Nach einer heftigen Talfahrt konnte sich die Apple-Aktie schnell wieder erholen – offenbar wegen eines sehr teuren Geräts.
Apple hat zuletzt mit deutlichen Preiserhöhungen für Macs, iPads und weitere Produkte für Aufsehen gesorgt. Der Grund sollen gestiegene Komponentenkosten sein. An der Börse kam das gar nicht gut an. Doch jetzt bekommt die Aktie frischen Wind.
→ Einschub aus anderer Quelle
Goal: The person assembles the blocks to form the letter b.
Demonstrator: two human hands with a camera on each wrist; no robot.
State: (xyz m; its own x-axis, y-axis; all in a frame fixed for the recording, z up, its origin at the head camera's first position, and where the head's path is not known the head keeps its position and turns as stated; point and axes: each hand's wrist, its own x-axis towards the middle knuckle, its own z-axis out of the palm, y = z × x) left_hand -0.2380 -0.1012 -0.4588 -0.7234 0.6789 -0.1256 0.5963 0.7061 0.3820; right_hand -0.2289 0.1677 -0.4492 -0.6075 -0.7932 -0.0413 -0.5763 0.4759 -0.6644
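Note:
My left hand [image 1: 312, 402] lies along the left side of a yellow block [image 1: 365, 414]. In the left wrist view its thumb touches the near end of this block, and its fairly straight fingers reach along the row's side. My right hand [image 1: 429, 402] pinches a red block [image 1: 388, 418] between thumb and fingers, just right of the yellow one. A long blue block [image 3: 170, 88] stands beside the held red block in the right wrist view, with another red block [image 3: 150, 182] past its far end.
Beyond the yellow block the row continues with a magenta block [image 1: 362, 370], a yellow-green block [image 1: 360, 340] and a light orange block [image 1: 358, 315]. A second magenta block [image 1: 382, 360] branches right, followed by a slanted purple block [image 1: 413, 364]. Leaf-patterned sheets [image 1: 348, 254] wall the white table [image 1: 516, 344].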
Wall Street schaut schon auf das iPhone Ultra
Nach dem Kursrutsch hat sich die Apple-Aktie aber wieder gefangen: AAPL legte am Donnerstag um rund 5 Prozent zu. Spannend ist dabei vor allem, was hinter der besseren Stimmung stecken könnte.
Anleger blicken laut 9to5Mac offenbar schon auf Apples erstes faltbares iPhone. Laut Nikkei Asia soll Apple die Produktionsplanung für das sogenannte iPhone Ultra von zuvor 7 bis 8 Millionen auf rund 10 Millionen Geräte angehoben haben.

10 Millionen Foldables wären ein starkes Signal
Für ein extrem teures Nischenprodukt wäre das durchaus ordentlich. IDC rechnet laut Bericht mit einem durchschnittlichen Verkaufspreis von rund 2500 US-Dollar, größere Speicheroptionen könnten sogar bis zu 3000 US-Dollar kosten.
Trotzdem bleibt das Foldable nur ein kleiner Teil des iPhone-Geschäfts. IDC erwartet für 2026 insgesamt rund 240 Millionen verkaufte iPhones. Apple soll 70 bis 75 Millionen Geräte der Reihen iPhone 18 Pro und iPhone 18 Pro Max planen. Wir bleiben gespannt, ob der hohe Preis die Käufer wirklich nicht abschreckt.